“Destruid este templo, y en tres días yo lo levantaré de nuevo.” (Jn 2,19) Ciertamente que el Señor era capaz de realizar miles de otros signos, pero como prueba de la autoridad “para hacer esto” (Jn 2,18) tenía que realizar este signo concreto: con ello daba respuesta a lo que tiene que ver con el templo, lo que no podían hacer otros signos que no se referirían a él. De todos modos, me parece que tanto el templo como el cuerpo de Jesús se tienen que interpretar como la figura de la Iglesia, dado que está edificada con “piedras vivas” que van “construyendo un templo espiritual dedicado a un sacerdocio santo” (1P 2,5); está edificada “sobre el cimiento de los apóstoles y profetas, y el mismo Cristo Jesús es la piedra angular” (Ef 2,20), el auténtico templo.
Si, pues, se ve destruido la ensambladura armoniosa de las piedras del templo, ya que “vosotros formáis el cuerpo de Cristo y cada uno por su parte es un miembro” (1Cor 12,27) y, como está escrito en el salmo 21, todos los huesos de Cristo están descoyuntados (Sal 21,15) por la vehemencia de las pruebas y tribulaciones y por aquellos que por la persecución atentan contra la unidad de la Iglesia, sin embargo, este templo será reconstruido y el cuerpo resucitará el tercer día después del día de la iniquidad que lo arrasó y después del día en que se cumplirán las promesas (cf 2P 3,310). Porque este tercer día verá un cielo nuevo y una tierra nueva (2P 3,13), cuando los huesos se pondrán en pie (cf Ez 37,10) en el gran día del Señor, cuando la muerte será vencida, cuando la resurrección de Cristo de entre los muertos, después de su pasión y muerte, se revelará como el misterio de la resurrección del cuerpo entero de la Iglesia. (Orígenes. Comentario al evangelio de Jn 10,20-23)

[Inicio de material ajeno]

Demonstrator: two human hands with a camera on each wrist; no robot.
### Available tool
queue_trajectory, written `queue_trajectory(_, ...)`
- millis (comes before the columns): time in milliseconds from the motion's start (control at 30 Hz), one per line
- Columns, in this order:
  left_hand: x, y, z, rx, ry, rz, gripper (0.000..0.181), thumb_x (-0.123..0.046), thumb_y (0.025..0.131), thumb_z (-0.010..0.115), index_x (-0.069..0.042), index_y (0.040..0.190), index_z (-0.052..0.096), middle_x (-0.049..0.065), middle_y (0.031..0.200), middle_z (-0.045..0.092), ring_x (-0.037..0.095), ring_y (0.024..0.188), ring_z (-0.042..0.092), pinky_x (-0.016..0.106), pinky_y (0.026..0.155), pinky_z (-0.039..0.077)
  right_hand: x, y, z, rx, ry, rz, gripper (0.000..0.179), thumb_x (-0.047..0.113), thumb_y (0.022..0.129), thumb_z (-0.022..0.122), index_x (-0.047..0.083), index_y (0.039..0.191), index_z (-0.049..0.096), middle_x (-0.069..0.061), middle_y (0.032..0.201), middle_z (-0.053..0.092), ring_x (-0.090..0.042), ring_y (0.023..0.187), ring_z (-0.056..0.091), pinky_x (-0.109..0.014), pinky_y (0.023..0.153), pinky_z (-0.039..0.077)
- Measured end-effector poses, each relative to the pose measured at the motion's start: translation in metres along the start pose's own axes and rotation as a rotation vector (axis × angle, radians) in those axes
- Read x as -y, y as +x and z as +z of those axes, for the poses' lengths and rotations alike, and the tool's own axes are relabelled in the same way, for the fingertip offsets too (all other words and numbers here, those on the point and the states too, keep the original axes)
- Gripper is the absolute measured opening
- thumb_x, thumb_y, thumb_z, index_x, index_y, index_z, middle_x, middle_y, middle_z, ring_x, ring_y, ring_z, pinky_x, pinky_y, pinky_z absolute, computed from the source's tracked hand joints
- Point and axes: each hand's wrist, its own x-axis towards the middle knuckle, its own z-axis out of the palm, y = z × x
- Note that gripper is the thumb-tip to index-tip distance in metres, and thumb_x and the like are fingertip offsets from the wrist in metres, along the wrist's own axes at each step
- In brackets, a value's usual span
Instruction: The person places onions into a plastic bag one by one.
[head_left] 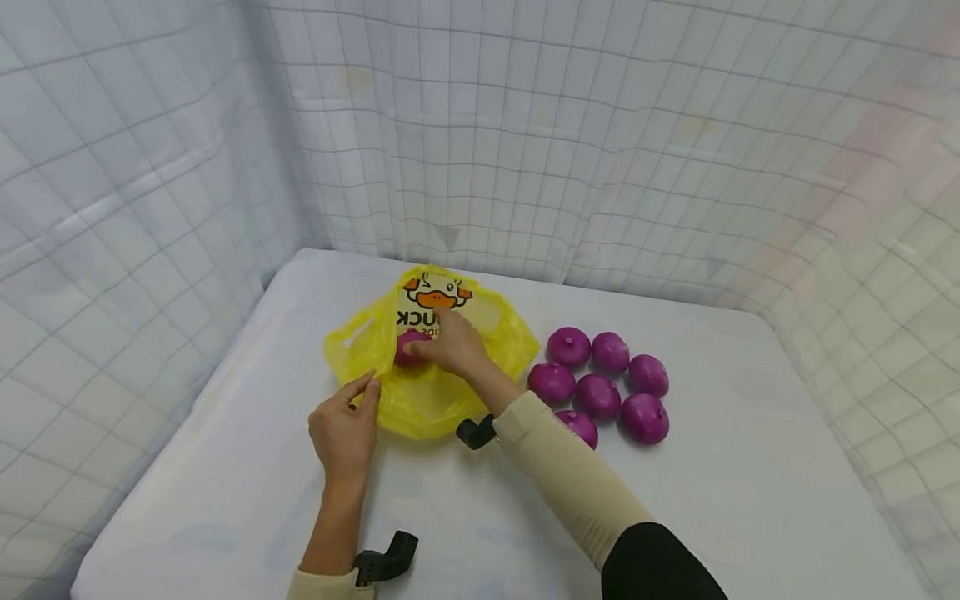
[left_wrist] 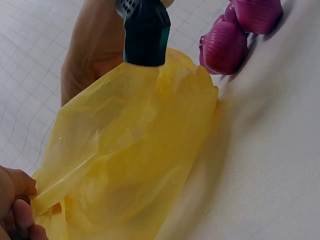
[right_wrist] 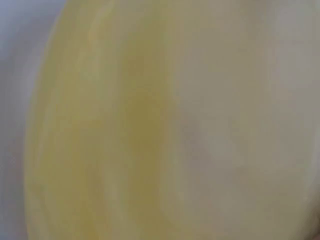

La unidad de la Iglesia nunca se ha producido de forma completa. Siempre ha existido algo o alguien, que impide que esta unidad sea reestablecida. Nos cuesta aceptar es que la Voluntad de Dios nos señala que todavía no es el momento de la unidad, sino el momento en que hay que desempolvar la esperanza y la templanza. Todavía tenemos que andar mucho con fe y esperanza y caridad. Todavía nuestros deseos no pueden ser saciados. Tenemos que esperar el momento adecuado, que sólo el Padre conoce, para ver cómo la unidad surge del caos y lo que parecía imposible se hace evidente ante nuestros asombrados ojos.
Pero ¿Qué hacemos mientras tanto? Si tenemos claro que “Si el Señor no edifica la casa, en vano trabajan los que la edifican; si el Señor no guarda la ciudad, en vano vela la guardia” (Sal 127, 1) nos daremos cuenta que nuestra voluntad sólo puede centrarse en no poner las cosas peor. Cuanto más intentemos enmendar la Voluntad de Dios, más problemas causaremos. El objetivo es no producir más dolor, sufrimiento, lejanía y desorden. En otras palabras, intentan que el maligno no nos utilice para poner las cosas peor de lo que están, porque el mal siempre encuentra una grieta por donde entrar y producir dolor. Si lo que digamos o hagamos sólo llega a producir mal menor, mejor callar y no hacer nada. Si nuestra presencia y testimonio sincero sólo genera discordia, mejor alejarse de ese lugar, porque el maligno está utilizándonos para sus fechorías.
Tenemos que tener la certeza que “este templo será reconstruido y el cuerpo resucitará el tercer día después del día de la iniquidad que lo arrasó y después del día en que se cumplirán las promesas”. Dejaremos que el Señor nos lleve al lugar donde nos quiere tener. Nos daremos cuenta porque allí nuestra presencia y testimonio no generará dudas y contradicciones. Cuando una pieza del rompecabezas no está en su sitio, no conseguiremos nada intentando que ajuste donde no puede ajustar. Hay que ser consciente que habrá personas que se escandalicen al vernos marchar y al mencionar que la presencia del maligno es evidente. No hay que temer, porque el escándalo evidencia que el mal está presente y está haciendo su trabajo con verdadera eficiencia. Si la caridad estuviera presente no habría reproches ni escándalos, sino humilde aceptación de lo evidente.